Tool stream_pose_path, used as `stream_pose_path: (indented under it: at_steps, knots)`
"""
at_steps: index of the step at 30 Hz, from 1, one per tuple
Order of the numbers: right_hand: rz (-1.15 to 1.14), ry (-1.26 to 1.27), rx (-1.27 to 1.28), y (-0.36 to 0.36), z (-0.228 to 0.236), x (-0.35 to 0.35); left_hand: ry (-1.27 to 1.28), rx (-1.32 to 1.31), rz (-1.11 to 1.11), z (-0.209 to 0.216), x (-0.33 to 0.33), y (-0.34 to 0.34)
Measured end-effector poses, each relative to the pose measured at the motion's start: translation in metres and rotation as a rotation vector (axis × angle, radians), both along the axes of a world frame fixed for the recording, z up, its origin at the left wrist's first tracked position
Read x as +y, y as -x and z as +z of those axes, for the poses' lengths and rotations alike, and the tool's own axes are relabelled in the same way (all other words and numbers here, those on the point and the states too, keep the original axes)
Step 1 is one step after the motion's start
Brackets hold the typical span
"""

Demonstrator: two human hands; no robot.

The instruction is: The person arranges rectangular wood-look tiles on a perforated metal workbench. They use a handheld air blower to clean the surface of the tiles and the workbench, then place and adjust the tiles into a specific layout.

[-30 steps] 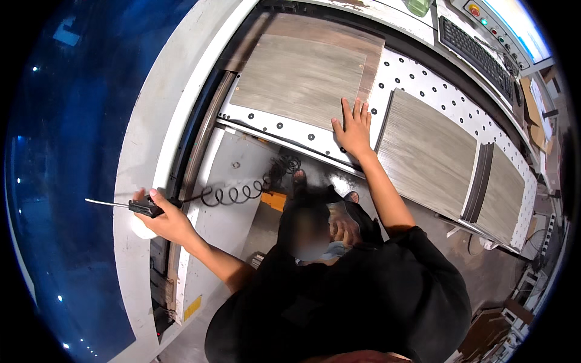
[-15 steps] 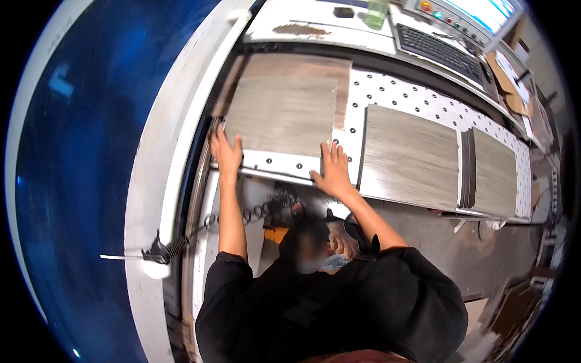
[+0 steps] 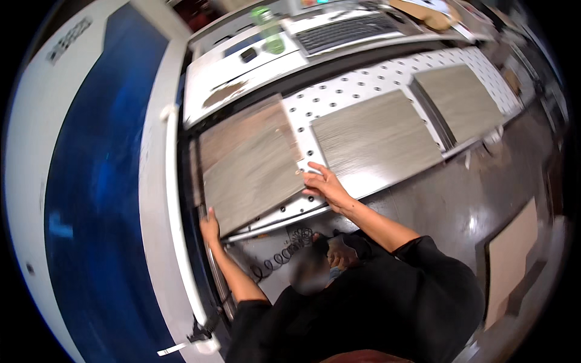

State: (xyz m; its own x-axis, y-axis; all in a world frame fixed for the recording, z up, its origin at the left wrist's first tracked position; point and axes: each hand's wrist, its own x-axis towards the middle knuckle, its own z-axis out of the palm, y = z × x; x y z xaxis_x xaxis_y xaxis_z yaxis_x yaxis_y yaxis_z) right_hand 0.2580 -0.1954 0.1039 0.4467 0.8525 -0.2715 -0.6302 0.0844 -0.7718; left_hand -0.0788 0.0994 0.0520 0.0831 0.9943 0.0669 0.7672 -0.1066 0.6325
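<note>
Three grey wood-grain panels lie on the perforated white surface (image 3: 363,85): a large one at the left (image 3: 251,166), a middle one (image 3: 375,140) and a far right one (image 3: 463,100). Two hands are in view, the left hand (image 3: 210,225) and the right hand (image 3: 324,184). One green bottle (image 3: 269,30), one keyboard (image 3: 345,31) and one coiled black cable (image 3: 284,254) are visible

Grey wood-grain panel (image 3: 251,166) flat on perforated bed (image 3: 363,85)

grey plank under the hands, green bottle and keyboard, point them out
grey plank (image 3: 251,166), head view, middle of its top face
green bottle (image 3: 269,29), head view, on its body
keyboard (image 3: 348,30), head view, middle of the keys
</note>
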Motion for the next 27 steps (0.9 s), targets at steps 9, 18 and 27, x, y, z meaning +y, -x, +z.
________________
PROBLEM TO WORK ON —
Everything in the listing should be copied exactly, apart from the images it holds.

SOLUTION TO THIS TASK —
Tool stream_pose_path, used as `stream_pose_path: (indented under it: at_steps, knots)`
"""
at_steps: index of the step at 30 Hz, from 1, one per tuple
Order of the numbers: right_hand: rz (-1.15 to 1.14), ry (-1.26 to 1.27), rx (-1.27 to 1.28), y (-0.36 to 0.36), z (-0.228 to 0.236), x (-0.35 to 0.35); left_hand: ry (-1.27 to 1.28), rx (-1.32 to 1.31), rz (-1.11 to 1.11), z (-0.209 to 0.216), x (-0.33 to 0.33), y (-0.34 to 0.34)
Measured end-effector poses, each relative to the pose measured at the motion's start: translation in metres and rotation as a rotation vector (axis × angle, radians), both along the axes of a world frame fixed for the recording, z up, its origin at the left wrist's first tracked position
Read x as +y, y as -x and z as +z of those axes, for the poses' lengths and rotations alike, and the tool's own axes are relabelled in the same way (all other words and numbers here, those on the point and the states too, keep the original axes)
Step 1 is one step after the motion's start
Brackets hold the typical span
"""

Demonstrator: two human hands; no robot.

The instruction is: The person arranges rectangular wood-look tiles on a perforated metal workbench. They use a handheld air blower to clean the surface of the tiles and the workbench, then place and adjust the tiles into a specific layout.

[-30 steps] 
[-15 steps] 
[+0 steps] 

State: (xyz m; its own x-axis, y-axis; all in a world frame fixed for the recording, z up, its origin at the left wrist's first tracked position; point and axes: each hand's wrist, its own x-axis towards the middle knuckle, its own z-axis out of the palm, y = z × x; x y z xaxis_x xaxis_y xaxis_z yaxis_x yaxis_y yaxis_z) right_hand 0.2580 -0.1954 0.1039 0.4467 0.8525 -0.2715 -0.6302 0.0844 -0.7718; left_hand -0.0788 0.0994 0.0520 0.0831 0.9943 0.0669 0.7672 -0.1066 0.6325
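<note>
Three grey wood-grain panels lie on the perforated white surface (image 3: 363,85): a large one at the left (image 3: 251,166), a middle one (image 3: 375,140) and a far right one (image 3: 463,100). Two hands are in view, the left hand (image 3: 210,225) and the right hand (image 3: 324,184). One green bottle (image 3: 269,30), one keyboard (image 3: 345,31) and one coiled black cable (image 3: 284,254) are visible

Grey wood-grain panel (image 3: 251,166) flat on perforated bed (image 3: 363,85)

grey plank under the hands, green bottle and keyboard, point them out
grey plank (image 3: 251,166), head view, middle of its top face
green bottle (image 3: 269,29), head view, on its body
keyboard (image 3: 348,30), head view, middle of the keys
</note>
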Motion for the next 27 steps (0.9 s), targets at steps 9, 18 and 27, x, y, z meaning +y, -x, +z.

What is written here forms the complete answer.